Published Nov 25, 2012 07:23AM ET

Investing.com - Crude oil futures rallied 1% in thin holiday trade on Friday, as appetite for riskier assets improved amid new hopes for progress on a deal for Greece and following the release of encouraging data out of Germany.

On the New York Mercantile Exchange, light sweet crude futures for delivery in January rose 1% Friday to settle at USD88.28 a barrel by close of trade. Earlier in the day, prices touched a session high of USD88.52 a barrel, the strongest level since November 20.

On the week, New York-traded oil futures gained 1.3%, the third consecutive weekly advance.

Trade volumes were light, as U.S. markets closed early for the Thanksgiving weekend.

Market sentiment improved after Greece’s Finance Minister said the International Monetary Fund had relaxed its debt-cutting target for the country, suggesting lenders were closer to a deal for a vital aid tranche to be paid.

However, other sources involved in the talks cautioned that the funding gap was far bigger than Greece has suggested.

Talks between finance ministers and the International Monetary Fund ended without a deal on Tuesday, amid disagreements on how best to reduce the country’s debt to sustainable levels.

Investor confidence also strengthened after the German Institute for Economic Research earlier said that its index of business confidence improved to 101.4 in November from a reading of 100.0 the previous month, beating expectations for a decline to 99.5.

The news came a day after a report showed manufacturing activity in China expanded for the first time in more than a year last month. China’s preliminary HSBC manufacturing PMI rose to 50.4 in November, up from a final reading of 49.5 in October.

China is the world's second largest oil consumer after the U.S. and has been the engine of strengthening demand.

Weakness in the U.S. dollar also contributed to gains. The euro climbed to a three-week high against the greenback, while the dollar index declined 0.76% Friday to settle the week at 80.22, the lowest level since November 2.

Dollar-denominated oil futures contracts tend to rise when the dollar falls, as this makes oil cheaper for buyers in other currencies.

Meanwhile, oil traders continued to monitor geopolitical tension between Israel and Hamas. The two parties agreed to a ceasefire on November 21 to halt an eight-day conflict that killed 162 Palestinians and six Israelis.

Countries in the Middle East and North Africa were responsible for 36% of global oil production and held 52% of proved reserves in 2011.

In the coming week, market participants will be focusing on Monday’s meeting of the euro group of finance ministers to discuss unlocking Greece’s next aid installment.

Traders will also monitor developments surrounding the looming “fiscal cliff” in the U.S., approximately USD600 billion in automatic tax hikes and spending cuts due to come into effect on January 1.
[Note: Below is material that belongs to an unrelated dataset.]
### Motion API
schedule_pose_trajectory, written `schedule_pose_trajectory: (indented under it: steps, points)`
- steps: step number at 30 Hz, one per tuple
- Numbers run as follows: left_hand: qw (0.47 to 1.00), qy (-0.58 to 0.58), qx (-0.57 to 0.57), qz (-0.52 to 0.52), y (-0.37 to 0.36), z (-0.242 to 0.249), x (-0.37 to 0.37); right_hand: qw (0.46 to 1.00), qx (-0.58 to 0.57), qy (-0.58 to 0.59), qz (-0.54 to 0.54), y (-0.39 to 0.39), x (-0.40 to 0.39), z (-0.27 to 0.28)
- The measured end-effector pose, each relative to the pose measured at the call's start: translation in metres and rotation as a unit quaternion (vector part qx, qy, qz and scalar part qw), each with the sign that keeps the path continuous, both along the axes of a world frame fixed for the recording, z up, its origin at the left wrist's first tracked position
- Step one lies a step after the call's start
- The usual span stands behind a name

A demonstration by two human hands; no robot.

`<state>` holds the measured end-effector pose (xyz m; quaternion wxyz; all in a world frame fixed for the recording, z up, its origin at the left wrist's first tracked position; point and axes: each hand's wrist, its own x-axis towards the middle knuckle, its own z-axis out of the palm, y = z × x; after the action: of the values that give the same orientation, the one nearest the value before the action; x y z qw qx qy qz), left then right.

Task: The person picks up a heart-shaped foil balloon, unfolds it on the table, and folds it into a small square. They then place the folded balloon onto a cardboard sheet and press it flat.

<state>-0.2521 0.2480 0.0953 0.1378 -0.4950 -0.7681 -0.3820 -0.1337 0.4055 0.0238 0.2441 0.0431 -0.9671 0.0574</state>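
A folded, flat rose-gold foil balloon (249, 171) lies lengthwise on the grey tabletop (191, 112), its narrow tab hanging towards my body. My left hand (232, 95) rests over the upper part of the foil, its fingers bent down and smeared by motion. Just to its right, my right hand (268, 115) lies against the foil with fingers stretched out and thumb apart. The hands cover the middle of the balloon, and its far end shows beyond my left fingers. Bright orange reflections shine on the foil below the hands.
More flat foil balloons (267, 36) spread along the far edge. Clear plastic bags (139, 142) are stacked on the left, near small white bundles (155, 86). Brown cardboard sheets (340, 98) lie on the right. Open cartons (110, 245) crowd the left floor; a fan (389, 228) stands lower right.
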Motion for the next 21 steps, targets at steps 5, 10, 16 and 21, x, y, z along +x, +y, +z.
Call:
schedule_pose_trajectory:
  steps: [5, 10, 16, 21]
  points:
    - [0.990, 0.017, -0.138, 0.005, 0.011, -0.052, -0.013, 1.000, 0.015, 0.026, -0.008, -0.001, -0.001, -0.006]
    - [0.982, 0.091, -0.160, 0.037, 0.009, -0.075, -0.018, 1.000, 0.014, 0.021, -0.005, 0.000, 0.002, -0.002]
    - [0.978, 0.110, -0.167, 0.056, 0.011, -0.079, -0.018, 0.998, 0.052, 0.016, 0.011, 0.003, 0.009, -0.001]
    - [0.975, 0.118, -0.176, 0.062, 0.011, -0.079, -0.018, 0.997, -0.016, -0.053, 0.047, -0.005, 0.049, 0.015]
There are fears the U.S. economy will fall back into a recession, unless a divided Congress and the White House can work out a compromise in the seven weeks left before the January 1 deadline.

Elsewhere, on the ICE Futures Exchange in London, Brent oil futures for January delivery rose 0.7% Friday to settle at USD111.34 a barrel.

The London-traded Brent contract added 1.95% over the week, with the spread between the Brent and the crude contracts standing at USD23.06 a barrel.